ECLI:NL:RVS:2024:4356
Raad van State
- Hoger beroep
- N. Verheij
- Rechtspraak.nl
Hoger beroep tegen afwijzing verblijfsvergunning asiel door minister van Asiel en Migratie
Op 5 september 2024 heeft de minister van Asiel en Migratie een aanvraag van een vreemdeling om een verblijfsvergunning asiel voor bepaalde tijd te verlenen, afgewezen. De vreemdeling heeft hiertegen beroep ingesteld bij de rechtbank Den Haag, zittingsplaats Groningen. Op 14 oktober 2024 heeft de rechtbank het beroep ongegrond verklaard. De vreemdeling, vertegenwoordigd door mr. E.J.P. Cats, heeft vervolgens hoger beroep ingesteld tegen deze uitspraak.
De Afdeling bestuursrechtspraak van de Raad van State heeft op 30 oktober 2024 uitspraak gedaan in het hoger beroep. De Afdeling oordeelt dat het hoger beroep niet leidt tot vernietiging van de uitspraak van de rechtbank. De rechtbank heeft terecht en op goede gronden geoordeeld, en de Afdeling neemt de motivering van de rechtbank over.

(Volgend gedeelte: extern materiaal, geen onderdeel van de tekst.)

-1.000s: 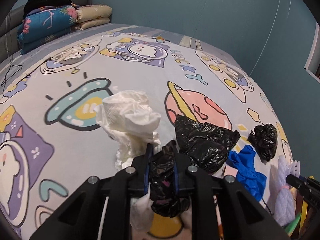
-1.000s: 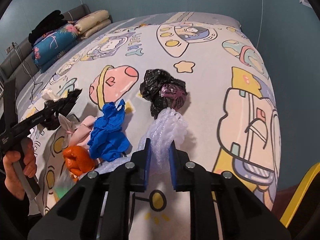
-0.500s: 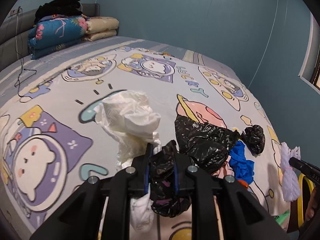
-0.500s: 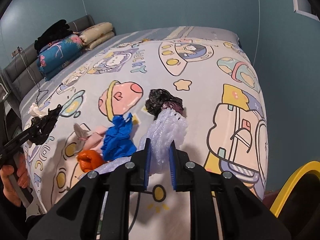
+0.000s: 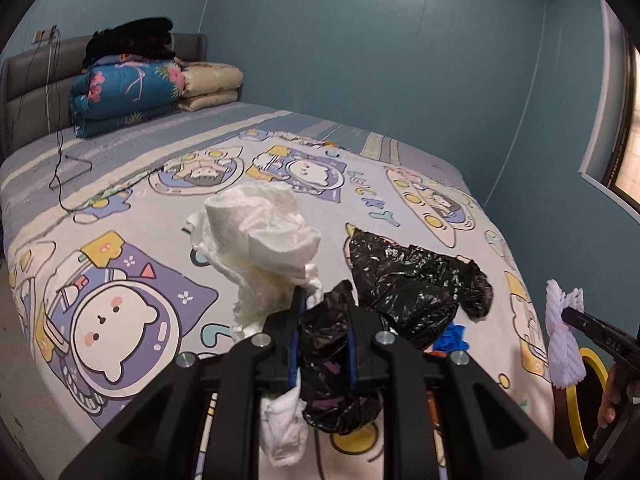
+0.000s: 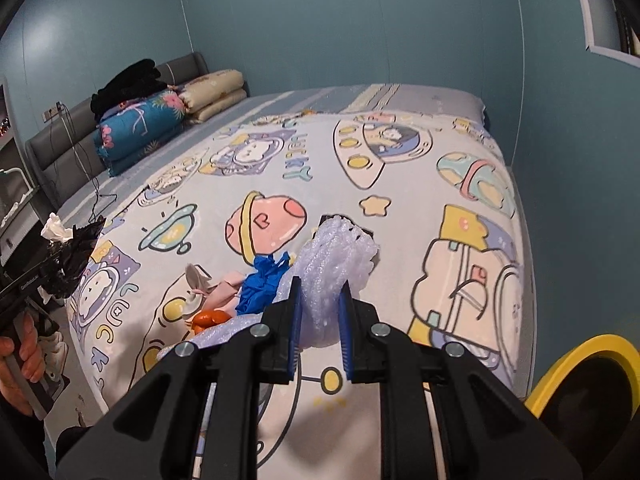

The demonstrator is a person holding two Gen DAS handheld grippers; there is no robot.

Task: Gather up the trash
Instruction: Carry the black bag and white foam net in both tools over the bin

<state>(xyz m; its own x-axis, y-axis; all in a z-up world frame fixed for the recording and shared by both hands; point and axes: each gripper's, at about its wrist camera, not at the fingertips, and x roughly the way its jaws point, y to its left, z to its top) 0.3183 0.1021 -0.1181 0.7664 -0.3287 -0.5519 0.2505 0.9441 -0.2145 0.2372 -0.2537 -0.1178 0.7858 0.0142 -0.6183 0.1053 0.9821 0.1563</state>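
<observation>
Risk first, left side: could drop the white tissue [image 5: 260, 240], pinched only at one edge beside the black plastic bag [image 5: 332, 364] in the left gripper [image 5: 322, 334], jaws clamped on both. Loose black flap hanging forward could snag. Right side: right gripper [image 6: 319, 320] clamped on white bubble wrap [image 6: 340, 256]; springy bundle might slip. Yellow-rimmed bin [image 6: 592, 384] at lower right, probably the target. Blue glove [image 6: 262, 280] and orange scrap [image 6: 208, 316] left on bedspread [image 6: 400, 184]. Both grippers raised over the bed, angled downward, hand [image 6: 20, 364] on the left handle.
</observation>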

Het hogerberoepschrift bevat geen vragen die in het belang van de rechtseenheid, de rechtsontwikkeling of de rechtsbescherming in algemene zin beantwoord moeten worden, zoals bedoeld in artikel 91, tweede lid, van de Vreemdelingenwet 2000.
De Afdeling bevestigt de uitspraak van de rechtbank en verklaart het hoger beroep ongegrond. De minister van Asiel en Migratie hoeft geen proceskosten te vergoeden. De uitspraak is gedaan door mr. N. Verheij, lid van de enkelvoudige kamer, in tegenwoordigheid van mr. Q. Boon, griffier, en is uitgesproken in het openbaar op 30 oktober 2024.